==== Record excerpts
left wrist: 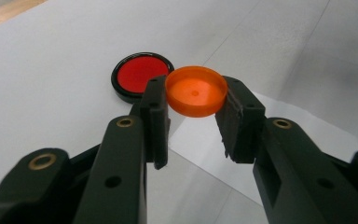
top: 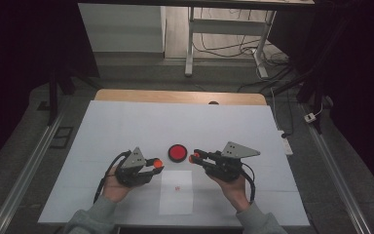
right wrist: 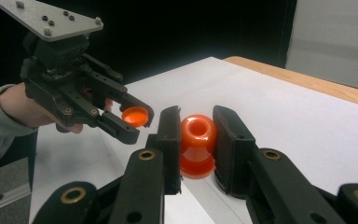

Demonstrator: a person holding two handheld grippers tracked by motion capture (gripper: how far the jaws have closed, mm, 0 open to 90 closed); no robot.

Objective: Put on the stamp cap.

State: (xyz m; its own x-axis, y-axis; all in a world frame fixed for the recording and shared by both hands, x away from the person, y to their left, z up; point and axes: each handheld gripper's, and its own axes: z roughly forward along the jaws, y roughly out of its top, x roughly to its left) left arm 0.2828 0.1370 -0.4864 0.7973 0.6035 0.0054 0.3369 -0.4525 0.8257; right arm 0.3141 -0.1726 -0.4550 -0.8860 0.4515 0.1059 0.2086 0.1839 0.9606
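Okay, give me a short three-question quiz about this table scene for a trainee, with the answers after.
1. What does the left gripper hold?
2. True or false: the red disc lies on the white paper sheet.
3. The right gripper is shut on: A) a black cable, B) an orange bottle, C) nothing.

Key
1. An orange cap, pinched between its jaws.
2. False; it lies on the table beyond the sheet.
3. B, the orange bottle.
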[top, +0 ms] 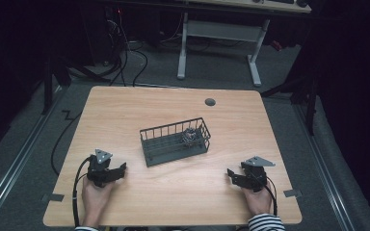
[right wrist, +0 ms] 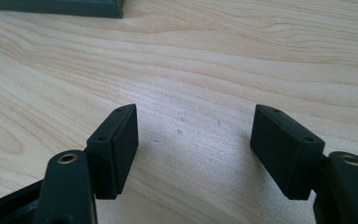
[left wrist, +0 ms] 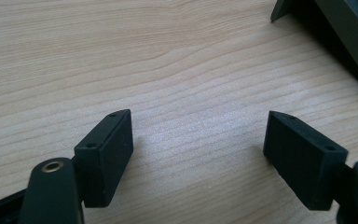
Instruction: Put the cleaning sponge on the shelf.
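Observation:
A dark wire basket (top: 175, 142) stands in the middle of the wooden table (top: 125, 110), with a small grey crumpled object (top: 190, 135) inside its right end. My left gripper (top: 121, 169) rests near the front left of the table, held by a hand. Its jaws are open over bare wood (left wrist: 198, 135), nothing between them. My right gripper (top: 231, 174) rests near the front right, held by a hand in a striped sleeve. It is open too (right wrist: 193, 133), with bare wood between its jaws. Both grippers sit apart from the basket.
The basket's base edge (left wrist: 349, 32) shows at the top right of the left gripper view, and its base edge (right wrist: 56, 7) at the top left of the right gripper view. A round grommet (top: 210, 102) sits near the table's far edge. Cables (top: 135, 57) and a desk frame (top: 221, 33) lie beyond.

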A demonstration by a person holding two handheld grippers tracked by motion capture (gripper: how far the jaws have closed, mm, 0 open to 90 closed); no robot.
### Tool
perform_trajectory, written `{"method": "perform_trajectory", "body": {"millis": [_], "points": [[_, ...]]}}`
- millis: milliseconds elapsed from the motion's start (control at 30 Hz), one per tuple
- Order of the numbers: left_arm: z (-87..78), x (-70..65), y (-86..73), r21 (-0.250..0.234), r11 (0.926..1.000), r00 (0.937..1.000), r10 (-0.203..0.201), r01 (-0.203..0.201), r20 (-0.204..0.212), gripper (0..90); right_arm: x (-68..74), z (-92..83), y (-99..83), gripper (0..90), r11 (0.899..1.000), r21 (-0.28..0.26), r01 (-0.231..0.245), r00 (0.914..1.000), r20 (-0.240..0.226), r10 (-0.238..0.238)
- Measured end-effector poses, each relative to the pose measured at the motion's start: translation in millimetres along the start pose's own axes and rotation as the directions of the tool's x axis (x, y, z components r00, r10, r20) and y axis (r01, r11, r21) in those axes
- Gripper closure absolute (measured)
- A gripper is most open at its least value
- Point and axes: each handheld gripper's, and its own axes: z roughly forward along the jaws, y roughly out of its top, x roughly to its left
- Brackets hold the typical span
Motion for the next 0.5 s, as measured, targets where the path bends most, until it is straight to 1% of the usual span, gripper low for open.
{"method": "perform_trajectory", "body": {"millis": [67,433,500], "points": [[0.0,0.0,0.0,0.000,1.0000,1.0000,0.000,0.000,0.000,24.5,2.5,0.3,0.0,31.9,1.000,0.008,0.023,0.9996,0.017,-0.023],[-0.1,-0.3,-0.1,0.001,1.0000,1.0000,0.003,-0.003,0.002,24.2,2.4,0.4,0.0,30.9,1.000,0.009,0.029,0.9995,0.013,-0.029],[-0.2,-0.3,-0.1,0.001,1.0000,1.0000,0.003,-0.003,0.002,24.2,2.4,0.8,0.1,28.2,0.999,0.010,0.036,0.9993,0.007,-0.036]]}}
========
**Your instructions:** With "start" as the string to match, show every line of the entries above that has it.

**Result:**
- millis: milliseconds elapsed from the motion's start (control at 30 Hz), one per tuple
- Measured end-effector poses, each relative to the pose measured at the motion's start: translation in millimetres along the start pose's own axes and rotation as the directions of the tool's x axis (x, y, z components r00, r10, r20) and y axis (r01, r11, r21) in those axes

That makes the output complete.